Oliver Sacks: Under the Influence

Oliver Sacks was wealthy in friends, mentors, and other inspiring companions. Let’s meet a few of them.

In his autobiography, On the Move: A Life, the late, great neurologist Oliver Sacks remembers multiple people who made an impression on him during his 82 years. As the SciFri Book Club gets underway, here’s an introduction to a few of the characters who enriched his life, personally and professionally.

Illustration by Julia Kuo
Illustration by Julia Kuo

Lennie Landau (1892-1978)
Relation to Sacks: Maternal aunt; Sacks’ unflagging “cheerleader.”

Helena Penina Landau, also known as “Aunt Lennie,” was one of Sacks’ six maternal aunts and her nephew’s kindred spirit.

Landau was a teacher in London’s East End before she became head of the Jewish Fresh Air School for Delicate Children, located in Cheshire, in the 1920s. The term “delicate” was broad, according to Sacks in On the Move: A Life—the school welcomed children with autism, asthmatics, and “nervy” kids, among others. As Maria Popova, one of our Book Club readers, writes on Brain Pickings, “the school’s focus bespoke, most of all, Lennie’s keen sensitivity to difference and to children’s anguishing consciousness of being different, whatever the degree or direction of difference.”

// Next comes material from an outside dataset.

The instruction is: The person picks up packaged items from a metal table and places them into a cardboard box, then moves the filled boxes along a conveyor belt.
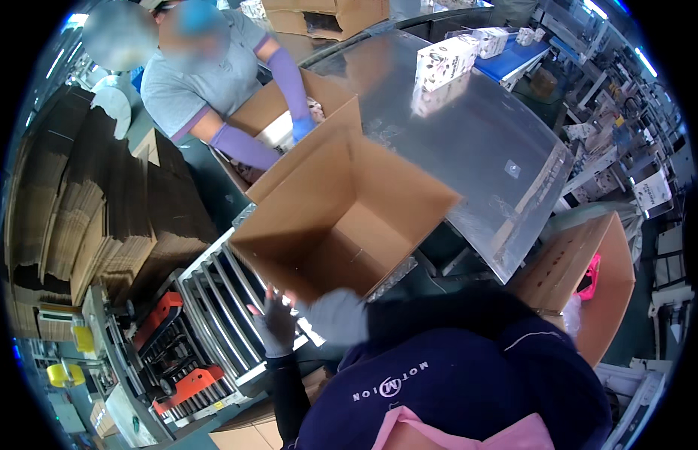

As a youngster, Sacks loved visiting the school, where Landau gave a square yard of ground to every student, as well as her nephew, “in which we were free to plant whatever we wished,” he wrote in On the Move. He also enjoyed “botanizing” in the surrounding Delamere Forest with his aunt and her fellow teachers, and swimming in a small nearby pond.

After retiring in 1959 in her mid-50s, Landau traveled the globe before settling into a small London flat a year later, the same year Sacks left England for North America. The pair then became devout pen pals, exchanging lengthy letters about their travels and other escapades. (Landau wrote her letters with a broad-nibbed fountain pen, later converting Sacks to the same.) Landau also kept Sacks well-stocked in Blue Vinny cheese from a single dairy farm in Dorset.

Unlike Sacks’ parents, who often wrung their hands over his trajectory, Landau was an unwavering champion. “I felt loved by her, and I loved her intensely, too, and this was a love without ambivalence, without conditionality,” he wrote. “Nothing I could say could repel or shock her; there seemed to be no limit to her powers of sympathy and understanding, the generosity and spaciousness of her heart.”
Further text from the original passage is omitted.